On February 10, 1997, one, Robert Francis Huddie, an English
citizen residing in Rome Italy, totally independent of the Registrant, purchased
for himself 47,555 shares of the Registrant's common stock, $.01 Par value
("Common Stock") pursuant to a Regulation S Subscription Agreement
("Subscription Agreement") at a price of $1.2617 per share for an aggregate
price of $60,000. A true copy of the Subscription Agreement is annexed as an
Exhibit.
Based upon the terms of the Subscription Agreement, there was
no underwriter or placement agent involved, although the Registrant was paying a
fee of 8% of the aggregate price to Registrant's investment adviser,
Newell-Storr & Co., Inc.

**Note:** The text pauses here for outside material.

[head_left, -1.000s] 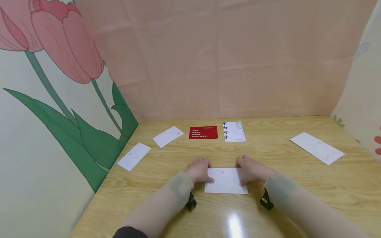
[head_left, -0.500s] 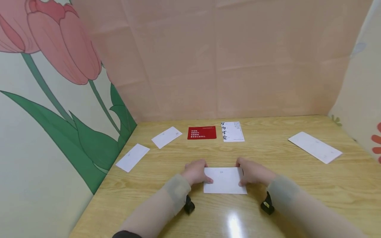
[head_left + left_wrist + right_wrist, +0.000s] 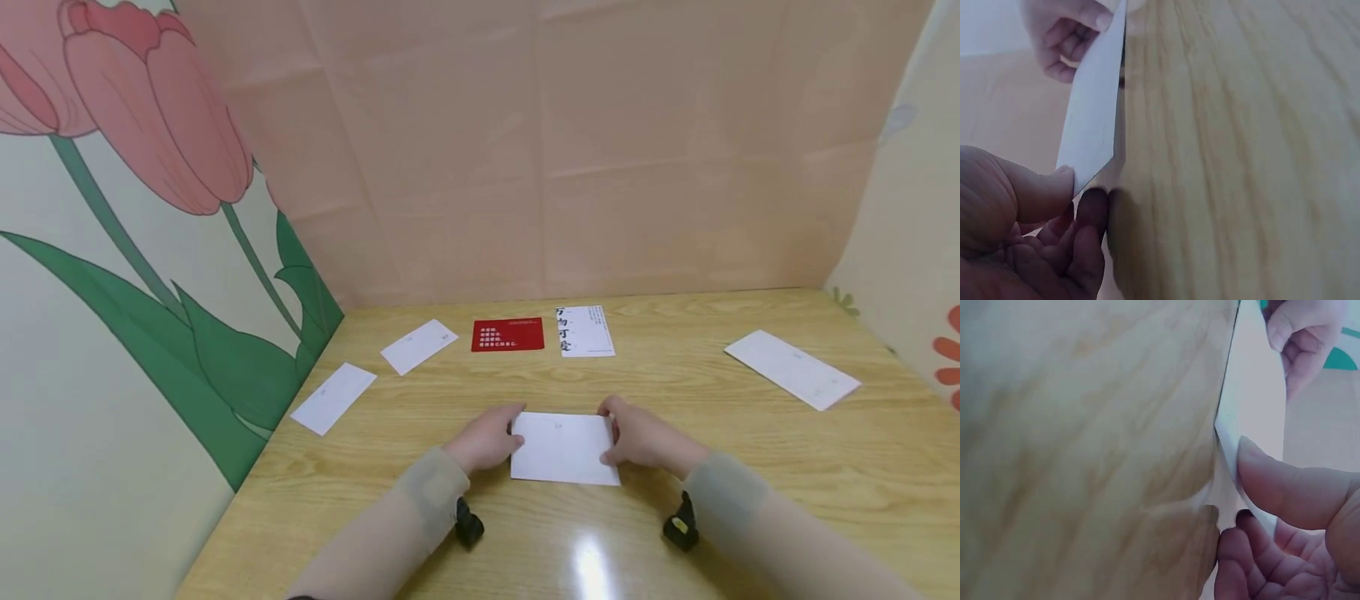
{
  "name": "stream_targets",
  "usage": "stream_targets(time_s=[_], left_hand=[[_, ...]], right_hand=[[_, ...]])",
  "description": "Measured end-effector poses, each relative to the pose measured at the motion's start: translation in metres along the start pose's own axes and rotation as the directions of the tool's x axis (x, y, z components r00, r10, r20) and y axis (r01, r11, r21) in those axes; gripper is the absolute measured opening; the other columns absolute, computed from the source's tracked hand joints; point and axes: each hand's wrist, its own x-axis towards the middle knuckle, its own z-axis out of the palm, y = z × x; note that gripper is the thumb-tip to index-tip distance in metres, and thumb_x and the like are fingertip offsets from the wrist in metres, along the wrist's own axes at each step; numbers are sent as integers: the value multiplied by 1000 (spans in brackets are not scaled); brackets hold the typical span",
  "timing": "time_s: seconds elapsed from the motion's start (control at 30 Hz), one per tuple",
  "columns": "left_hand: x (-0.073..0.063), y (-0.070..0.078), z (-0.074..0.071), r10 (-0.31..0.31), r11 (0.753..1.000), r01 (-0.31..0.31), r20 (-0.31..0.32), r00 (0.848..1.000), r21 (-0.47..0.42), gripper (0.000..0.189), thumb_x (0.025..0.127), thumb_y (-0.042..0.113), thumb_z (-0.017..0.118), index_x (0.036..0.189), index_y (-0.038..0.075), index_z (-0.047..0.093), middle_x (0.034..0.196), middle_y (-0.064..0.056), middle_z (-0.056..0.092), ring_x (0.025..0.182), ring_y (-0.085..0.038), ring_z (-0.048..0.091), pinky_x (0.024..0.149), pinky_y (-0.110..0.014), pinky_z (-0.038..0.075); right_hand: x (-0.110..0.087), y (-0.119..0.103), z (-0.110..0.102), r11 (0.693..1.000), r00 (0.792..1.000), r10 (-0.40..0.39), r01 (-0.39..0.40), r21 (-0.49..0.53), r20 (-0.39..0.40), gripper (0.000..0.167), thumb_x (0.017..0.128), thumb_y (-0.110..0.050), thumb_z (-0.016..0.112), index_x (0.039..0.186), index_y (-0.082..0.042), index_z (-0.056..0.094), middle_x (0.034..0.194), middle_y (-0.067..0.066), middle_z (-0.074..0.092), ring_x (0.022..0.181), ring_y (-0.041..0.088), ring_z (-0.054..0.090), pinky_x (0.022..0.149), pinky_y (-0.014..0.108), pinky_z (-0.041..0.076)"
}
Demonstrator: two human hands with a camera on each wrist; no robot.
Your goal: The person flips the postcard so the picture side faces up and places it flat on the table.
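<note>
In the head view a plain white card [image 3: 564,450] with a small faint mark near its far edge lies between my two hands. My left hand [image 3: 486,437] pinches its left edge, thumb on top and curled fingers below, as the left wrist view also shows. At the opposite edge my right hand [image 3: 647,437] pinches the card with its thumb over the top. Both wrist views show the card tilted and partly raised off the wooden surface. The fingertips under the card are partly hidden in the head view.
Farther back on the wooden table [image 3: 420,408] lie a red card [image 3: 507,334] and a white card with black characters [image 3: 589,332]. Two white cards, an upper one [image 3: 419,347] and a lower one [image 3: 333,398], lie left. Another white piece [image 3: 792,369] lies right. A pink backdrop [image 3: 540,167] stands behind.
The card has come up slightly off the table and tilted, its edges now gripped by both hands. My left hand has shifted a little to the left; the other cards stay put.
</note>
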Motion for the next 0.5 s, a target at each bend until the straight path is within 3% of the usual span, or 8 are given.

Under the Subscription Agreement, Mr. Huddie
represented that he was purchasing for his own account. Mr. Huddie received no
commission or other remuneration.
The purchase price of $1.2617 per share was determined by
taking a 15% discount from the average of the low and high bid prices of the
Common Stock as quoted on the electronic bulletin board of NASDAQ for the
Registrants's Common Stock on February 10, 1997 which prices averaged $1.4843.
Upon taking the 15% discount from the average price of $1.4843 in the sum of
$.2226 per share, the purchase price per share of $1.2617 is arrived at. As
reported on electronic bulletin board of NASDAQ, 49,500 shares were traded on
February 10, 1997 at sales or market prices per share which varied from $1.50
low to $1.6875 high for an average sales price of $1.5937.

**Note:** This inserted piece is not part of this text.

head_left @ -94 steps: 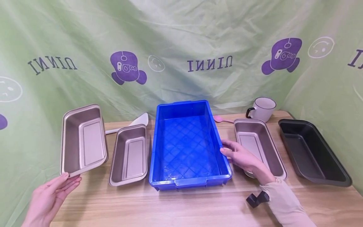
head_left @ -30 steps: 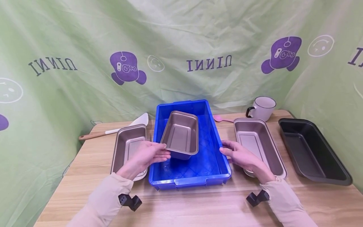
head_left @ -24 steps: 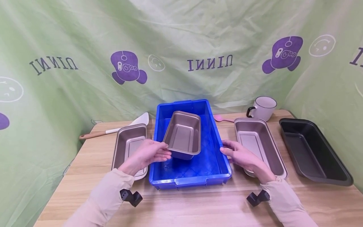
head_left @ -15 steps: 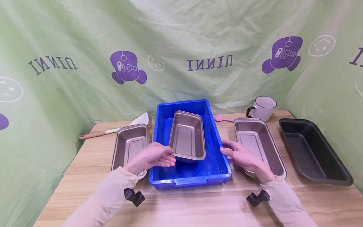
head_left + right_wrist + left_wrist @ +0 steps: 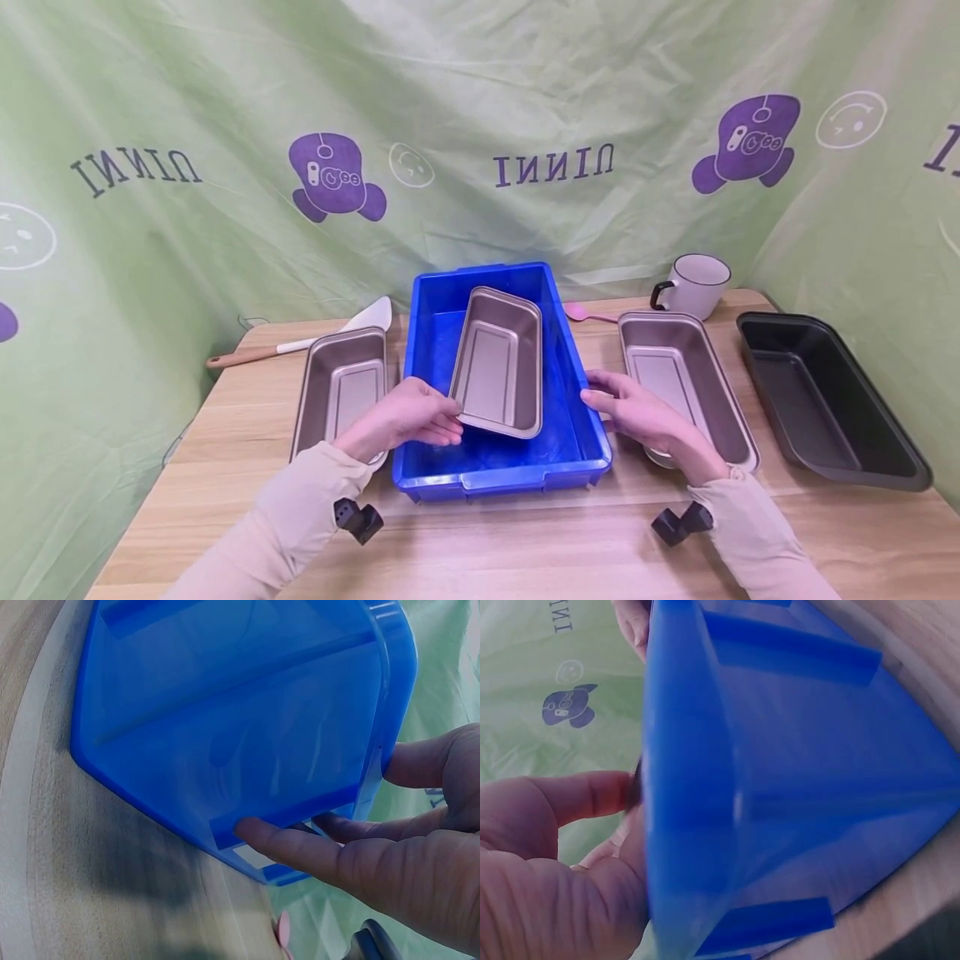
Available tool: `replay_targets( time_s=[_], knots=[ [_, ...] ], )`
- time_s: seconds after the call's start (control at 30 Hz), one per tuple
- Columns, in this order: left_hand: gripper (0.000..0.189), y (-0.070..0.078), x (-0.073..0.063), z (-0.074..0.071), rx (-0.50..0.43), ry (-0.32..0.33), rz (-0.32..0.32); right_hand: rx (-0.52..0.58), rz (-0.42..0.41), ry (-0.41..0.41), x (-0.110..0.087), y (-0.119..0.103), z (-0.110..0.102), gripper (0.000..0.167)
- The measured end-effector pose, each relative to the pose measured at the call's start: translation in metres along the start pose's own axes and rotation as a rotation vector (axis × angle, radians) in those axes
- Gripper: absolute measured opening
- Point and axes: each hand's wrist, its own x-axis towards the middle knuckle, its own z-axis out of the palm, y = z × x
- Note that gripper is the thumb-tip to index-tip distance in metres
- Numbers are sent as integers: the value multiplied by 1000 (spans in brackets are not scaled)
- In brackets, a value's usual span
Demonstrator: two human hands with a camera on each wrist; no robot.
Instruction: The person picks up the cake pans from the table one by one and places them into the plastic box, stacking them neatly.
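Observation:
My left hand (image 5: 416, 417) pinches the near left corner of a bronze-coloured metal loaf pan (image 5: 491, 367) between thumb and fingers. The pan is inside the outline of a blue plastic bin (image 5: 502, 482), slightly turned, its open side facing me. In the left wrist view the bin's wall (image 5: 697, 780) hides most of the pan. My right hand (image 5: 645, 417) holds the bin's right rim. The right wrist view shows its thumb at the rim and its fingers (image 5: 292, 844) along the outer side wall.
A second bronze loaf pan (image 5: 322, 383) stands left of the bin, a third (image 5: 712, 392) right of it, then a black one (image 5: 825, 400). Behind lie a spatula (image 5: 247, 357) and a pink spoon (image 5: 577, 312). A white mug (image 5: 699, 287) stands at the back right.
My left hand has carried the loaf pan from the far left into the bin, then shifted it a little right and towards me while turning it. My right hand has stayed on the rim.

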Motion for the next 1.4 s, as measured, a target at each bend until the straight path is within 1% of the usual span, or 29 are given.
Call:
replay_targets(
  time_s=[0.17, 0.33, 0.67, 0.83, 0.93, 1.07, 1.2, 1.33, 1.4],
  knots=[
    [17, 0, 0, -3, 53, 27, 7, -7, 10, 7, -1, -2, 0, 59],
    [18, 3, -2, -7, 38, 45, 35, 6, 8, -7, 0, -2, 0, 60],
    [27, 5, -10, -18, 8, 11, 86, 25, 8, -23, 0, -2, -1, 60],
    [31, 7, -18, -29, 12, 11, 147, 4, 15, -16, -1, -2, -1, 60],
    [32, 6, -26, -39, 33, 47, 200, -25, 17, -10, -1, -3, -2, 60],
    [34, -1, -40, -55, 23, 115, 265, -39, 20, -10, -1, -4, -2, 59],
    [32, -16, -55, -75, 0, 157, 321, -35, 22, -13, -1, -5, -2, 59],
    [26, -36, -68, -94, -14, 201, 331, -37, 23, -12, -1, -4, -1, 59],
    [23, -46, -74, -103, -20, 226, 321, -39, 24, -9, -2, -4, -1, 59]
  ],
)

During the month of December 1996, the low and high market
prices for sales of the Registrant's Common Stock was $1.562 low and $2. high.

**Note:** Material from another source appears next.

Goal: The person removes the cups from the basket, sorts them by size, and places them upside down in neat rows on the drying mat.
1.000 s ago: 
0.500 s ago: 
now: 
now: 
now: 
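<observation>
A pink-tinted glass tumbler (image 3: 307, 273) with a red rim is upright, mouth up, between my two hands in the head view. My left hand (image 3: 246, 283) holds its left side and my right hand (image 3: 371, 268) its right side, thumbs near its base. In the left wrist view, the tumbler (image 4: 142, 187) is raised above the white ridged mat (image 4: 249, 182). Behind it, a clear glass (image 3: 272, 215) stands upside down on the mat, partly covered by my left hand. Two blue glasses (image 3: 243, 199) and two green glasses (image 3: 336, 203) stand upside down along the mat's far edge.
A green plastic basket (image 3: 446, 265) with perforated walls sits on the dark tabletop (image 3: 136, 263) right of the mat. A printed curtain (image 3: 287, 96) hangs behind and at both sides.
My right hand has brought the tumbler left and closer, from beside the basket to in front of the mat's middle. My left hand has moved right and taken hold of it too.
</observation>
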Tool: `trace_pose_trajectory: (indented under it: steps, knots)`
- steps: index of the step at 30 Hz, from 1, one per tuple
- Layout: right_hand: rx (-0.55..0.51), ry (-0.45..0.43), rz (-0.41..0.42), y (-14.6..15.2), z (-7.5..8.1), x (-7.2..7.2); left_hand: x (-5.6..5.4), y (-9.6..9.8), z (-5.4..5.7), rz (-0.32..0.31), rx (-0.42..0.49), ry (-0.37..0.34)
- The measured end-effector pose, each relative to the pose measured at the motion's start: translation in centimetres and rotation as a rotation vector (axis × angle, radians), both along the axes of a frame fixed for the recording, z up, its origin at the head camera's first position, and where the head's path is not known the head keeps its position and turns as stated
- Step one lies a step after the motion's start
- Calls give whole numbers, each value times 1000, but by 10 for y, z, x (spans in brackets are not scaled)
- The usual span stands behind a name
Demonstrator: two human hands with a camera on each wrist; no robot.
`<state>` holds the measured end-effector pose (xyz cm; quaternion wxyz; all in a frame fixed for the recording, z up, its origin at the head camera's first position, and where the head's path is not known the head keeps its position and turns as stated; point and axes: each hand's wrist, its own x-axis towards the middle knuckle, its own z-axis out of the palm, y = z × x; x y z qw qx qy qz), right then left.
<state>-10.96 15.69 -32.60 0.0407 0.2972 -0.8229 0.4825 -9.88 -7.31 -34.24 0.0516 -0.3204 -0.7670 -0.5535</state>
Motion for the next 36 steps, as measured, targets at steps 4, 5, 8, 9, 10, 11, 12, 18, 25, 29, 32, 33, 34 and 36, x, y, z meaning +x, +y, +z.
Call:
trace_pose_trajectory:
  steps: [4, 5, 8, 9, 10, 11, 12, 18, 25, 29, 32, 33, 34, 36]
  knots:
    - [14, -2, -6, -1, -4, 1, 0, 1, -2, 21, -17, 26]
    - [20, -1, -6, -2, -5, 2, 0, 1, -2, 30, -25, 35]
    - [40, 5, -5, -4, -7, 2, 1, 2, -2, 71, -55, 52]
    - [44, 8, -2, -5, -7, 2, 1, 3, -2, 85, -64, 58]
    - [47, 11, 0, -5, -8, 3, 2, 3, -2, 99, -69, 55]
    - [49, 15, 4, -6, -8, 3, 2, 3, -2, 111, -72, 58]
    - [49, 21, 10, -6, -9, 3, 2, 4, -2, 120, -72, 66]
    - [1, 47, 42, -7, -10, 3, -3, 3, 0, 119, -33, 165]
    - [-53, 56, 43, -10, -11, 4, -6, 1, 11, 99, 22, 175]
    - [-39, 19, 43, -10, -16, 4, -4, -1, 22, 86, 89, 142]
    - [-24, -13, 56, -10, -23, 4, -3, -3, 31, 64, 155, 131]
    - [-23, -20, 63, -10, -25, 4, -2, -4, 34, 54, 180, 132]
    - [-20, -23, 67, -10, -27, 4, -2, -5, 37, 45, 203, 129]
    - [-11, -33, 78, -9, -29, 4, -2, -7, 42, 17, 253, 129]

For the period from January 1 through January 31, 1997, the low and high market
prices were $1.625 and $2, respectively.
In the Subscription Agreement, Mr. Huddie further represented
that he was an "accredited investor" (as that term is used in Regulation D
promulgated pursuant to the Securities Act of 1933, as amended ("the Act") and
he was a "non U.S. person" as that term is used in Regulation S promulgated
under the Act. The certificate for the shares of Common Stock issued to Mr.
Huddie did not bear a restrictive legend prohibiting sale, pledge or transfer,
but a "Stop Transfer Order" was placed on the shares for a period of forty days
from date of issuance, February 20, 1997.
The Registrant is relying on Regulation S for exemption from
registration under the Act as this is a sale to non U.S. person.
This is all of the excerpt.